Bite-Sized
Disclaimer: I own nothing, except these words.
"There's an old voice in my head that's holding me back."
"Well, tell her that I miss our little talks."
"You're not taking me seriously," Elena insists.
Her husband glances up at her from behind his easel. "No?" His brush drips a cad red wash onto their hardwood floor– how many times does she have to remind him to use a drop cloth?– as he studies her. For a moment, as she stares at the steady drip drip drip of the red paint, her mind replaces the image of the red liquid with a red liquid of another sort– with blood, dark and vital, pattering onto a different hardwood floor, in a room that feels as familiar and real in her mind's eye as their parlor here in New Orleans is right now. "Tell me, then," her husband says, drawing her out of her dark flight of fancy. He sets his brush down and joins her on the low sofa by the fireplace.
Elena swallows thickly, pushing the shape of her bloody thoughts away as much as possible while still holding onto the import of them.
She glances down at her husband's hands, smeared in red paint. She blanches when she looks up into his face– expects, for a moment, for his eyes to shine with unholy black fire, for his mouth to be ringed in blood and gore, for his fangs– no. No. It's just the crackling firelight playing tricks on her.
Her husband so enjoys to paint by firelight. That's the only reason that, when she thinks of him, her first flash of his face in her mind's eye is always illuminated by firelight.
"You can trust me with anything," he promises her.
"You'll think I'm crazy."
"I would never."
"You'll realize it was a mistake to marry me."
"Marrying you was the single good decision I have ever made in a long life of far too many terrible choices."
His conviction fills Elena with the bravery she has been hunting for. Still. She cannot meet his eyes when she confesses to him, "Sometimes, when I look at you, I don't recognize you."
She can hear a frown in his voice as he tells her, "Go on."
"I mean, I know it's you, but you're… you're a monster. I look at you and I get this flash, like you want to hunt me– to hurt me, to–" She cuts herself off. The thought of him tearing her throat out is too horrific to speak aloud.

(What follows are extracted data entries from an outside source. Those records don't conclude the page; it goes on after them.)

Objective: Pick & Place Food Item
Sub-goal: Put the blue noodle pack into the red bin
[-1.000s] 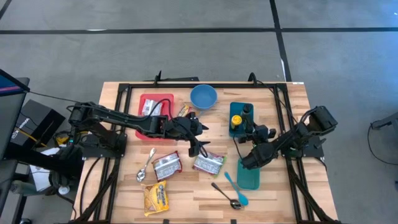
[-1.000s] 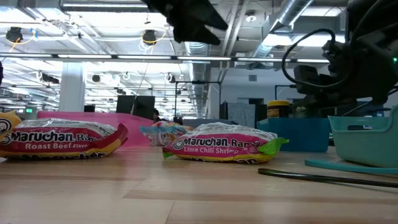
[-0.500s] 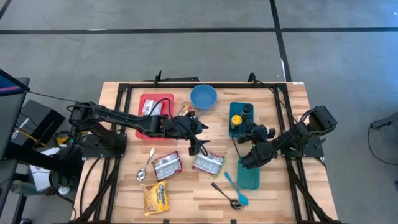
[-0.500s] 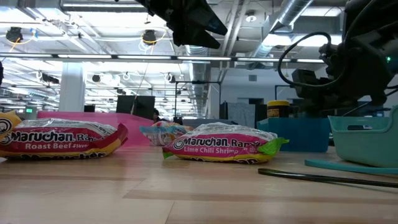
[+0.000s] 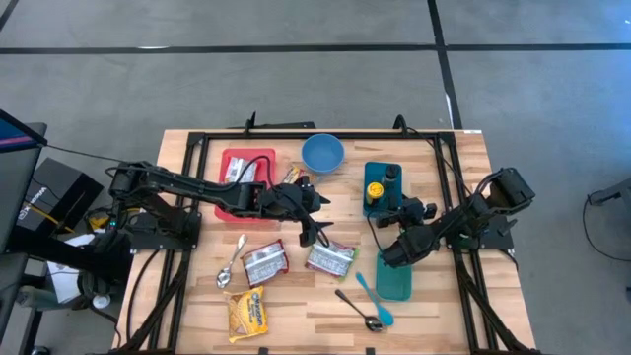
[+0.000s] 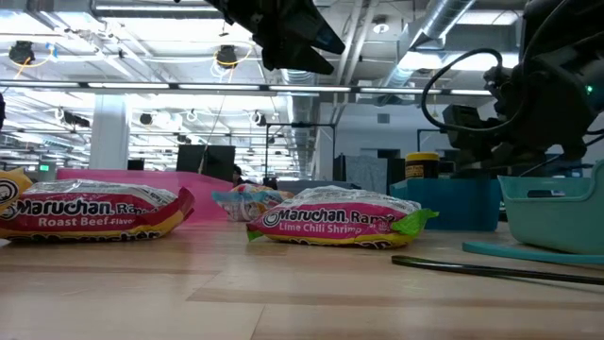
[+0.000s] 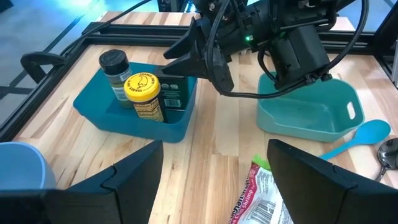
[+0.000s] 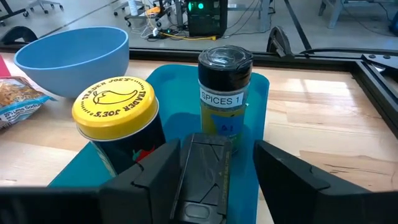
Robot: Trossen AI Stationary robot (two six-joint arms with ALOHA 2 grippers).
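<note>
I see the lime ramen (image 5: 330, 258) flat on the table (image 5: 296, 316), its corner under the left gripper (image 5: 317, 233), whose fingers (image 7: 124, 180) hang spread above it, holding nothing. Bare wood lies between it and the beef ramen (image 5: 263, 262) beside it. Right gripper (image 5: 394, 209), fingers parted and empty, sits over the teal tray (image 5: 378, 209), close to the yellow-lidded jar (image 8: 118, 118) and spice jar (image 8: 224, 93). The room beyond is brightly lit.
</note>
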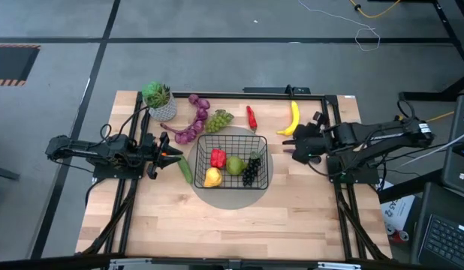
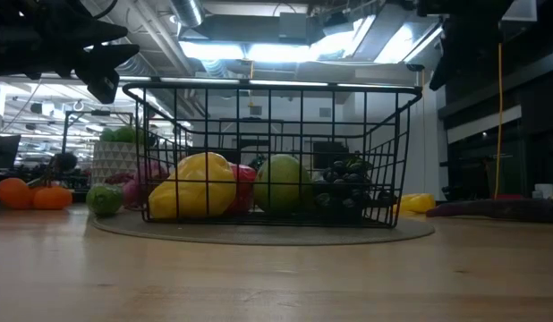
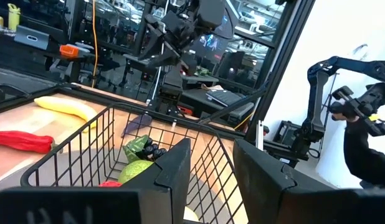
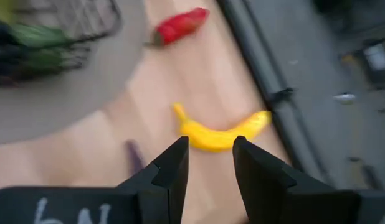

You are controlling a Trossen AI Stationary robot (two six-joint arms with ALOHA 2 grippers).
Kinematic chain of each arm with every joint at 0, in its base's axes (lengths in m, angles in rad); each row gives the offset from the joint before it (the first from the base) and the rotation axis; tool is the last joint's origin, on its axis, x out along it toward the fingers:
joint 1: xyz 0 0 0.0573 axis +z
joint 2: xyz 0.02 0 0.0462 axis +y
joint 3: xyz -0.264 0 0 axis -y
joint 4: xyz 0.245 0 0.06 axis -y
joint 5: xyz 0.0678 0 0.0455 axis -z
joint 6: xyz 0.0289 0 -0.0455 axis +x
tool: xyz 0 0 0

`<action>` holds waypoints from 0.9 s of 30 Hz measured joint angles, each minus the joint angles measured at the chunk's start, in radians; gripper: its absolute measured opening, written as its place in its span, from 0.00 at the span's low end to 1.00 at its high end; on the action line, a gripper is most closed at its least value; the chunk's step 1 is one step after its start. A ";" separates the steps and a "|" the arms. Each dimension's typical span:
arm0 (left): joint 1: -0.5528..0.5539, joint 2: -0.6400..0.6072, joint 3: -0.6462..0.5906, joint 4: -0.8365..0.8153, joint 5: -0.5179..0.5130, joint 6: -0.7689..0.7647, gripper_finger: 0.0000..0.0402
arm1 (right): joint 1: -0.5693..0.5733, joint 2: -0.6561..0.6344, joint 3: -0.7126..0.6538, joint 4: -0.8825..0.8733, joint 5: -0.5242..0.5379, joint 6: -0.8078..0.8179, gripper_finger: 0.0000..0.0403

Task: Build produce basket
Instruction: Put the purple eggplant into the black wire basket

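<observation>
The black wire basket (image 1: 232, 161) stands on a round grey mat (image 1: 230, 196) mid-table. It holds a red pepper (image 1: 218, 157), a green pear (image 1: 235, 165), a yellow fruit (image 1: 212, 178) and black grapes (image 1: 251, 171). A banana (image 4: 220, 134), another red pepper (image 1: 251, 117), green grapes (image 1: 218, 118), purple grapes (image 1: 188, 133), an aubergine (image 1: 200, 105) and a cucumber (image 1: 185, 169) lie on the table around it. My right gripper (image 4: 211, 158) hangs open above the banana, slanting down. My left gripper (image 3: 211, 171) waits open, level, left of the basket.
A white pot with a green plant (image 1: 158, 100) stands at the far left, behind the purple grapes. A small purple thing (image 4: 133, 155) lies on the wood near the banana. Bare wood stretches along the near side of the table (image 1: 232, 232). Black frame rails (image 1: 341, 202) run along both sides.
</observation>
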 joint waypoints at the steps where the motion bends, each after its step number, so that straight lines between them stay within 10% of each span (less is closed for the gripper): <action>1: 0.000 0.000 0.000 0.000 0.000 0.000 0.29 | -0.004 0.000 0.000 -0.019 0.028 -0.002 0.32; 14: 0.000 0.000 0.000 0.000 0.000 0.000 0.29 | -0.135 -0.055 0.000 -0.176 0.048 0.111 0.32; 27: 0.000 0.000 0.000 0.000 0.000 0.001 0.29 | -0.336 -0.056 0.000 -0.148 -0.314 0.104 0.32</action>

Her husband cups her face between his hands, heedless of the red paint he smears along her jaw, and turns her gaze to his own. "You don't have to be afraid of me," he murmurs to her. "I made sure you would never have to be afraid of me again."
Elena frowns. "Made sure? What does that mean?"
There's something frightening and oh so familiar in her husband's eyes. Something inhuman.
A name tickles at the edges of her thoughts. Klaus–
But when he smiles at her, she cannot help but lean in to his touch.
"You have a stubborn mind, my love," he murmurs. "That's all." Her husband leans forward and kisses her full on the lips. And when he pulls away, he coaxes her, in an oddly compelling tone of voice, "Forget these troubling memories, now. You are safe here with me, and I will never let any harm befall you again."
Four months later the same voice in her head whispers to her again. Warning her.
Again, eight months after that.
Three more years pass, in which she and her husband have a daughter together and move into a bigger house near the park, in which they have a few knockout rows and a few even more explosive make-ups, in which her career as a freelance writer begins to gel and she realizes with a bolt as she curls up with a cup of coffee on their back porch to watch her husband chase their giggling daughter through the backyard that she is really truly happy. And it's the very awareness of that happiness that stirs her– that strikes her as not right.
Elena frowns, rubbing at the old scar on her neck, which aches sometimes with a phantom pain she cannot explain, especially since she's never been able to say for certain how she even got that scar–
Her eyes land on her husband, his arms full as he snatches their daughter up and tosses her high overhead.
The pieces snap together in her mind in an instant.
She drops her coffee mug, shattering it upon the ground.
Her husband turns to face her, settling their daughter on his shoulders. "Everything alright?" he calls.
"Fine! Clumsy me, I just fumbled the mug." She smiles her sunniest smile at him.
Klaus won't be compelling her again.
And when she's ready, they're going to have a little talk.